● WHAT IS REQUIRED:
Copy out the listing that follows exactly, dropping every picture.

● INPUT DATA:
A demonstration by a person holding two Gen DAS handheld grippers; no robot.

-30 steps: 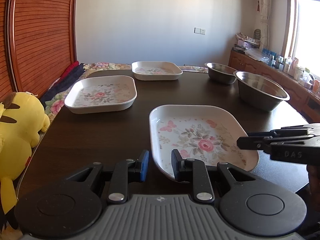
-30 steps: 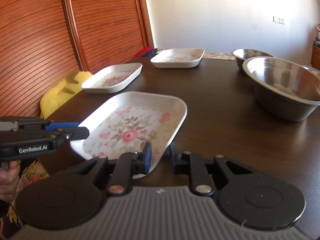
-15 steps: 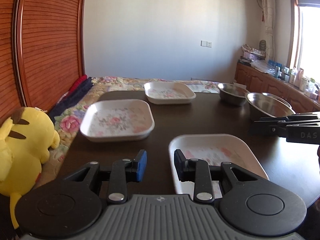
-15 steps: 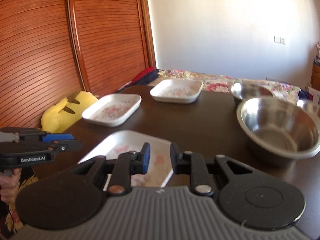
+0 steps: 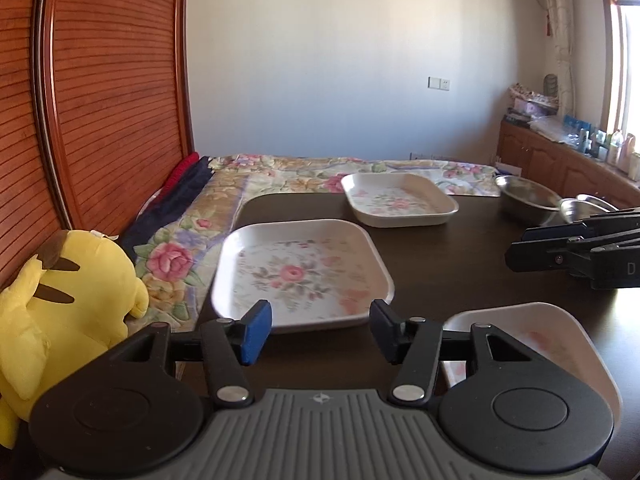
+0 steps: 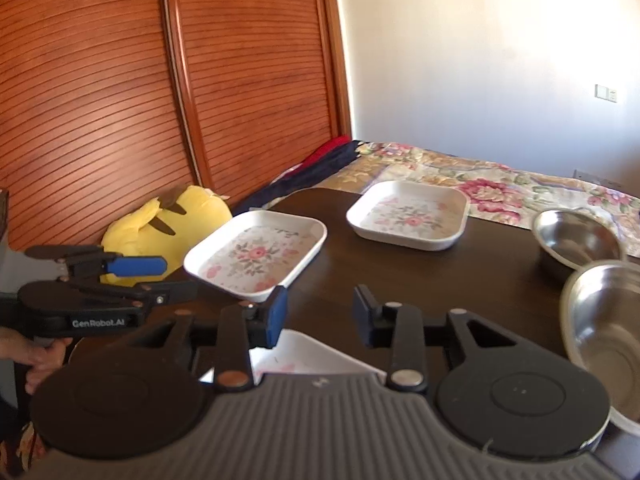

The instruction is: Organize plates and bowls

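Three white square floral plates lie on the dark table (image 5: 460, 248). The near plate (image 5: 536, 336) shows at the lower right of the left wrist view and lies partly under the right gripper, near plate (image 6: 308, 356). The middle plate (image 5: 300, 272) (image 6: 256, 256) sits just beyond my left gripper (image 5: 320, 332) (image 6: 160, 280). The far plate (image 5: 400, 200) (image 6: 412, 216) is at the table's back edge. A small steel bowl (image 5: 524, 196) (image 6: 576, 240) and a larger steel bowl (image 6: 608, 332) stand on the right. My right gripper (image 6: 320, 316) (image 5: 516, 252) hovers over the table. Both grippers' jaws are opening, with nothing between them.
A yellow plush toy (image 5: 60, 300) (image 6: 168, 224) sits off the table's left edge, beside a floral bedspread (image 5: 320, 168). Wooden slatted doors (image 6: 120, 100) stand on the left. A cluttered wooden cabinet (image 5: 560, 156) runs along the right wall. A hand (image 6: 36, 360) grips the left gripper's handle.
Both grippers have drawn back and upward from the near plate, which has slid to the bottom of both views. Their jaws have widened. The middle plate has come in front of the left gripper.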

● RESPONSE TO THE TASK:
A demonstration by a person holding two Gen DAS handheld grippers; no robot.

-30 steps: 
-30 steps: 
-15 steps: 
-15 steps: 
+0 steps: 
+0 steps: 

The instruction is: Organize plates and bowls

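Three white square floral plates lie on the dark table (image 5: 460, 248). The near plate (image 5: 536, 336) shows at the lower right of the left wrist view and lies partly under the right gripper, near plate (image 6: 308, 356). The middle plate (image 5: 300, 272) (image 6: 256, 256) sits just beyond my left gripper (image 5: 320, 332) (image 6: 160, 280). The far plate (image 5: 400, 200) (image 6: 412, 216) is at the table's back edge. A small steel bowl (image 5: 524, 196) (image 6: 576, 240) and a larger steel bowl (image 6: 608, 332) stand on the right. My right gripper (image 6: 320, 316) (image 5: 516, 252) hovers over the table. Both grippers' jaws are opening, with nothing between them.
A yellow plush toy (image 5: 60, 300) (image 6: 168, 224) sits off the table's left edge, beside a floral bedspread (image 5: 320, 168). Wooden slatted doors (image 6: 120, 100) stand on the left. A cluttered wooden cabinet (image 5: 560, 156) runs along the right wall. A hand (image 6: 36, 360) grips the left gripper's handle.
Both grippers have drawn back and upward from the near plate, which has slid to the bottom of both views. Their jaws have widened. The middle plate has come in front of the left gripper.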

Nothing else is needed to complete the answer.